Over the past semester, several Bachelor students at the University of Siegen undertook a bold challenge in our Machine Learning Praktikum: they didn’t just learn algorithms—they tried to reproduce published machine learning or recommender systems research. Each student or team selected a recent paper, rebuilt the experimental pipeline, validated (or critiqued) the claims, and—crucially—published their full results on arXiv or OSF.io to maximize transparency and accountability.
The following chapters provide a brief summary of each study. All projects were conducted as part of the course Machine Learning Praktikum, University of Siegen (2025) and are citable as standalone technical reports.
1. Reproducing the AI Scientist: How Close Are We to Automated Research?
Artur Papoyan
This study critically reproduced The AI Scientist by Sakana.ai, a system that claims to generate full scientific papers autonomously. Artur recreated eight complete research cycles and revealed several limitations: 38% of experiments failed due to code errors; novelty detection mislabeled well-known ideas as original; and generated manuscripts contained placeholder images and outdated references. While visually convincing, the papers lacked substance.
Still, the experiment confirmed how astonishingly fast and cheap such agents can be—each paper cost around $9 in API usage and ran in ~3 hours. The work confirms that while automation in science is feasible at the surface level, core scientific reasoning remains elusive.
Citation metadata:
Title: AI Scientist in Practice: Reproducing and Evaluating Autonomous Scientific Discovery
Author: Artur Papoyan
Year: 2025
Venue: Machine Learning Praktikum, University of Siegen
@techreport{papoyan2025ai,
title = {AI Scientist in Practice: Reproducing and Evaluating Autonomous Scientific Discovery},
author = {Artur Papoyan},
year = {2025},
institution = {Machine Learning Praktikum, University of Siegen},
}
2. Rethinking Dataset Selection: A Replication of the APS Framework
Abdelrahman Al-Taslaq
Recommender system benchmarks often use datasets by tradition, not by relevance. This project reproduced the Algorithm Performance Spaces (APS) method, which proposes selecting datasets based on how differently algorithms perform on them.

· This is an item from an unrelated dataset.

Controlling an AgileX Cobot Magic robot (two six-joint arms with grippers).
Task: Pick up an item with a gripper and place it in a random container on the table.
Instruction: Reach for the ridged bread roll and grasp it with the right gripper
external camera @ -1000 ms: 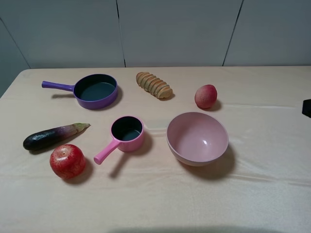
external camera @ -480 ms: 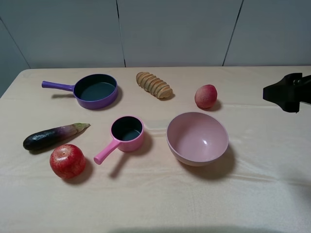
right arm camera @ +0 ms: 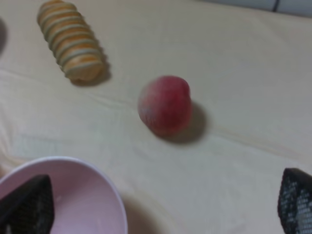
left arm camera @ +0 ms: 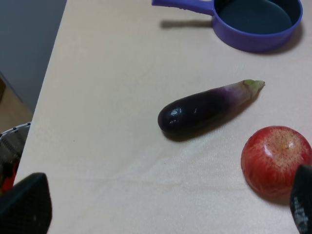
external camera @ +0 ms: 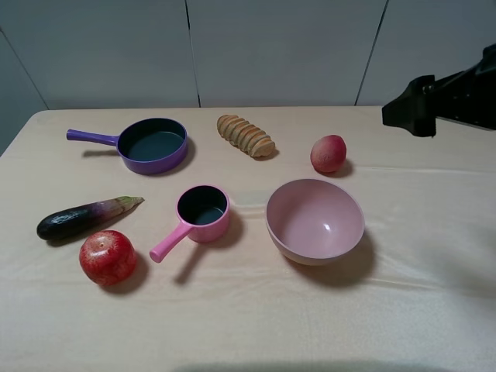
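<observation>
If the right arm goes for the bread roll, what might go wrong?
1. The round red fruit sits between the right gripper and the bread roll; a low reach might knock it rolling.
2. The roll lies diagonally; jaws not squared across it may slip.
3. The purple pan is shallow and about as wide as the roll is long, so it may catch the rim.

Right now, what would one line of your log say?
right gripper: open, holding nothing | bread roll: untouched | purple pan: empty
</observation>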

Abdelrahman implemented APS with 15 algorithms on 17 Kaggle datasets and visualized the results using over 200 APS diagrams. His findings confirm the original insight: algorithm rankings differ only minimally when datasets are too similar. APS-based selection yields more diverse, informative evaluation—and thus more trustworthy conclusions.
Citation metadata:
Title: Informed Dataset Selection with APS – Reproduced
Author: Abdelrahman Al-Taslaq
Year: 2025
Venue: Machine Learning Praktikum, University of Siegen
@techreport{altaslaq2025aps,
title = {Informed Dataset Selection with APS – Reproduced},
author = {Abdelrahman Al-Taslaq},
year = {2025},
institution = {Machine Learning Praktikum, University of Siegen},
}
3. Can We Recommend Sustainably? Revisiting “Green Recommender Systems”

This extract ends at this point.